После ареста Бориса Чепрунова все его братья и сестры лишились работы. Но более страшных последствий не было. В Ташкенте тогда жили коммунальными дворами. Разделенные богатые когда-то дома делились на клетушки и объединялись в общий двор с большими воротами на входе. Целому двору, где могло быть до двадцати пяти квартир присваивался один номер. Это был аналог коммуналок, но, все-таки, жилье у каждого было отдельным. Каждую ночь «воронки» НКВД стаями выезжали на охоту. Люди не спали ночами, всякий раз приникая к окнам, лишь только во дворе раздавался топот сапог. Примерно в таком режиме все Чепруновы и провели весь последующий год. Но больше никто из их семьи арестован не был.
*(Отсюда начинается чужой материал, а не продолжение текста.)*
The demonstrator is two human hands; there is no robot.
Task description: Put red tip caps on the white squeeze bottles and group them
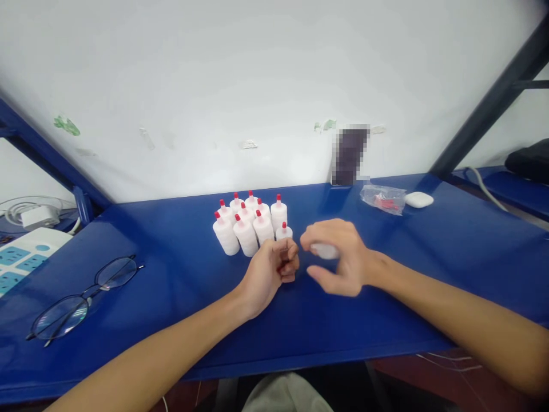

Бориса Чепрунова приговорили к десяти годам ссылки без права переписки. Часто такая формулировка заменяла простое и понятное слово «расстрел». Все книги были изъяты из частных собраний и библиотек и уничтожены.

Но вопреки распространенной ныне информации, писателя расстрелять не успели. Он умер естественной смертью от болезни сердца где-то на этапе, что, конечно, не снимает ответственности за донос и последующее злодейство ни с одного из участников этого дела.

Он был реабилитирован посмертно в 1957 году. И почти сразу издательство «Каракалпакистан» выпустило его романы «Джунаидхан» и «Золотая паутина», на титуле которой впервые было и второе название «Колонизаторы». «Джунаидхан» был издан еще раз через несколько лет. Больше никаких изданий не было.